▸ ABOUT THIS EXERCISE
The data below holds the lines to copy: everything from the line containing "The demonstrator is" to the line containing "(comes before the", both ends included, set down exactly.

Segment Open

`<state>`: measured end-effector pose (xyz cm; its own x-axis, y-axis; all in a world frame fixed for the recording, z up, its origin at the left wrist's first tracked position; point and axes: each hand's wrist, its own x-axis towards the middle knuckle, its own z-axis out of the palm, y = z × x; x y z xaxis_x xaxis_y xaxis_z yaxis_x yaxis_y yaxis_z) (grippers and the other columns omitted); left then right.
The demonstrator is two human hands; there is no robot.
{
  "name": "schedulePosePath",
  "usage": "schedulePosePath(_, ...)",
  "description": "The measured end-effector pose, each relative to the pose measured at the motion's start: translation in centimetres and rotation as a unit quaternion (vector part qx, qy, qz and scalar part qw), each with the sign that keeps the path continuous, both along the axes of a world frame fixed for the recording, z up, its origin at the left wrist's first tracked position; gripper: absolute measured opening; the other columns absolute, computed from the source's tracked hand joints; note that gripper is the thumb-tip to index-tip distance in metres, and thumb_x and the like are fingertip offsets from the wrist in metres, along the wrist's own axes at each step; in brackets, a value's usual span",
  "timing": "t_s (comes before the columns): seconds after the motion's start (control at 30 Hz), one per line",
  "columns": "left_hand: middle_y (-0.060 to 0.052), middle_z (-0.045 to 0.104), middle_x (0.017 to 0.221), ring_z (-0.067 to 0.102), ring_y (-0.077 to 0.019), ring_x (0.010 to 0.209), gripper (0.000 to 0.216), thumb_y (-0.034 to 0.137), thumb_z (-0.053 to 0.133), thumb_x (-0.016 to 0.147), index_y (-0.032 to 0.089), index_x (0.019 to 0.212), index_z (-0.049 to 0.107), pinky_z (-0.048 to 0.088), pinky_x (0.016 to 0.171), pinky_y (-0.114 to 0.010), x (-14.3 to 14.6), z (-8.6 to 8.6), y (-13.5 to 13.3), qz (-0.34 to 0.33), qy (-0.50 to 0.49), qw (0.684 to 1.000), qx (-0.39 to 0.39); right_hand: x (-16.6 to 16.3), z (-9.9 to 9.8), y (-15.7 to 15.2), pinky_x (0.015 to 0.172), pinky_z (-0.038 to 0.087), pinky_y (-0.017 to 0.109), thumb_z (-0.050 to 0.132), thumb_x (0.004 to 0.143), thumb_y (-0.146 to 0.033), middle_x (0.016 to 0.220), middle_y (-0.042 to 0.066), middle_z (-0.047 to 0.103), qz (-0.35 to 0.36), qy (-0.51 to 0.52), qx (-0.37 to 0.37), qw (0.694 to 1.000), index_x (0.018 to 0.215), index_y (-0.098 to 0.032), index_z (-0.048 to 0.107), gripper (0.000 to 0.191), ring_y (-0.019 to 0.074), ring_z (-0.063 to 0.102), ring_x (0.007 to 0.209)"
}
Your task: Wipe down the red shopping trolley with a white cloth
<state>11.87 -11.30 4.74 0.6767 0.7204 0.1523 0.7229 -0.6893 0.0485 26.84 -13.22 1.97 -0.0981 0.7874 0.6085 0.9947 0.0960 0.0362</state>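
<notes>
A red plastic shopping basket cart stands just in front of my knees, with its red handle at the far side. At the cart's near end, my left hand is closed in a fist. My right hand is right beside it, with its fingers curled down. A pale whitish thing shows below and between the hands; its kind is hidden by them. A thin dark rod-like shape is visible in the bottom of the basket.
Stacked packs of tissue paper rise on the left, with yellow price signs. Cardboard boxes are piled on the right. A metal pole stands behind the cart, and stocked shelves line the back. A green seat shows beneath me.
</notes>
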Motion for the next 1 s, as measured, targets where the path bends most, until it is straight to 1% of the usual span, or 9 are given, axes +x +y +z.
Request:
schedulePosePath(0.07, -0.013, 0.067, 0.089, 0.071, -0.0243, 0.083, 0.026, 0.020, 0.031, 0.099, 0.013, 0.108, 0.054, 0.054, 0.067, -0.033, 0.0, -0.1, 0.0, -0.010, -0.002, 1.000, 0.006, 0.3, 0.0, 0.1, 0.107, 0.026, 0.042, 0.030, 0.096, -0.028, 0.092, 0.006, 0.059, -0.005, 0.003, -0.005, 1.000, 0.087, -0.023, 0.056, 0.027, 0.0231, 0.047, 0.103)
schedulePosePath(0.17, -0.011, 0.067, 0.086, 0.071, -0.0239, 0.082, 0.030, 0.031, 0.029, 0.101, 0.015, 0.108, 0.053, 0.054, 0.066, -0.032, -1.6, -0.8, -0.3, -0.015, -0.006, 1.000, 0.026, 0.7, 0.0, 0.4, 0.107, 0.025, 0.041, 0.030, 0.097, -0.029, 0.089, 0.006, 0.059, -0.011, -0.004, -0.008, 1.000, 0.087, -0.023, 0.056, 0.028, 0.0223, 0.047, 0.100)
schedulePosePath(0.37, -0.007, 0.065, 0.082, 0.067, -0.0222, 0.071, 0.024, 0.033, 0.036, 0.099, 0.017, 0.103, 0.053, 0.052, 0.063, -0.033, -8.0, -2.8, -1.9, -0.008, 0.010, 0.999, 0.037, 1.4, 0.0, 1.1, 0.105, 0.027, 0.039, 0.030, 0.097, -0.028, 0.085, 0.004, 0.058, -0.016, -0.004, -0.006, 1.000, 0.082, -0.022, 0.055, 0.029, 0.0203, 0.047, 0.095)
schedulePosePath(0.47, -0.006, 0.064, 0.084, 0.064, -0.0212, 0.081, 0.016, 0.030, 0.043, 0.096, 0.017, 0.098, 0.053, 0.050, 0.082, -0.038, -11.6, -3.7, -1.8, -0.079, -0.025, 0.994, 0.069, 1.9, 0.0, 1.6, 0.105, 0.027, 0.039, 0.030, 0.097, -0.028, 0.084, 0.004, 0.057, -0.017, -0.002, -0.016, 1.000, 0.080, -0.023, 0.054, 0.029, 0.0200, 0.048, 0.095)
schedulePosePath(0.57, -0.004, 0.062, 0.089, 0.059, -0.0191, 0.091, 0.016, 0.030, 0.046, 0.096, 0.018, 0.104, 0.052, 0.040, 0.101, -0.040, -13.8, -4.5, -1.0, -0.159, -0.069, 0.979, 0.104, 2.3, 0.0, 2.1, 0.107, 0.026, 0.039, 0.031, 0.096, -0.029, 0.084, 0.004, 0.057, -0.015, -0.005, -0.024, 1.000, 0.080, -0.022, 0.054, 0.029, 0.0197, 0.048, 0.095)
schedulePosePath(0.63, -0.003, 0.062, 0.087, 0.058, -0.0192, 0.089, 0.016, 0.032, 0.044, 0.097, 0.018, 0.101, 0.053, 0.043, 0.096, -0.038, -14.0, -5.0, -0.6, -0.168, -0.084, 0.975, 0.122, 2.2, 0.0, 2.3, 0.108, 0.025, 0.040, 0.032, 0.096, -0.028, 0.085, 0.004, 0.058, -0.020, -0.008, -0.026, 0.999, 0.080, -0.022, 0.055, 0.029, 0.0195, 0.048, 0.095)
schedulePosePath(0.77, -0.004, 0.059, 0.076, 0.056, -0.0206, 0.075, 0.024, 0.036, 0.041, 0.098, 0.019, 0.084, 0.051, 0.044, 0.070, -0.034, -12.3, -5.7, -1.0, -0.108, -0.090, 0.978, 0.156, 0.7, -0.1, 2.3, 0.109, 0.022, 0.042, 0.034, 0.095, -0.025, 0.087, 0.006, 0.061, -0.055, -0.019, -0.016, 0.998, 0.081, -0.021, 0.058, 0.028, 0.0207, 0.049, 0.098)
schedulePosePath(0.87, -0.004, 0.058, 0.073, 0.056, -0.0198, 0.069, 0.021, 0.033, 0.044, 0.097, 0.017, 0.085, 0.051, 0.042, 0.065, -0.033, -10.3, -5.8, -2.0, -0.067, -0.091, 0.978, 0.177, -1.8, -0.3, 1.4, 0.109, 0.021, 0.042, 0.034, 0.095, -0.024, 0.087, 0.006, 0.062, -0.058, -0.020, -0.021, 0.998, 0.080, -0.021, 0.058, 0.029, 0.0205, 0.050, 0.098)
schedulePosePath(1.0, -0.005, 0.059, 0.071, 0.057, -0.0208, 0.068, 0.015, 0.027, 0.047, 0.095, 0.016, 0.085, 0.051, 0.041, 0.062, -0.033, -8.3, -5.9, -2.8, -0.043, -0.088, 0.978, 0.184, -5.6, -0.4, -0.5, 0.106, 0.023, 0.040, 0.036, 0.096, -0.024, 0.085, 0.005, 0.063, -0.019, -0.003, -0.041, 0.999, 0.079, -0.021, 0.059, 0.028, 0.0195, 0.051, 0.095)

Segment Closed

▸ FINAL ANSWER
The demonstrator is two human hands; there is no robot.
{
  "name": "schedulePosePath",
  "usage": "schedulePosePath(_, ...)",
  "description": "The measured end-effector pose, each relative to the pose measured at the motion's start: translation in centimetres and rotation as a unit quaternion (vector part qx, qy, qz and scalar part qw), each with the sign that keeps the path continuous, both along the axes of a world frame fixed for the recording, z up, its origin at the left wrist's first tracked position; gripper: absolute measured opening; the other columns absolute, computed from the source's tracked hand joints; note that gripper is the thumb-tip to index-tip distance in metres, and thumb_x and the like are fingertip offsets from the wrist in metres, along the wrist's own axes at each step; in brackets, a value's usual span",
  "timing": "t_s (comes before the columns): seconds after the motion's start (control at 30 Hz), one per line",

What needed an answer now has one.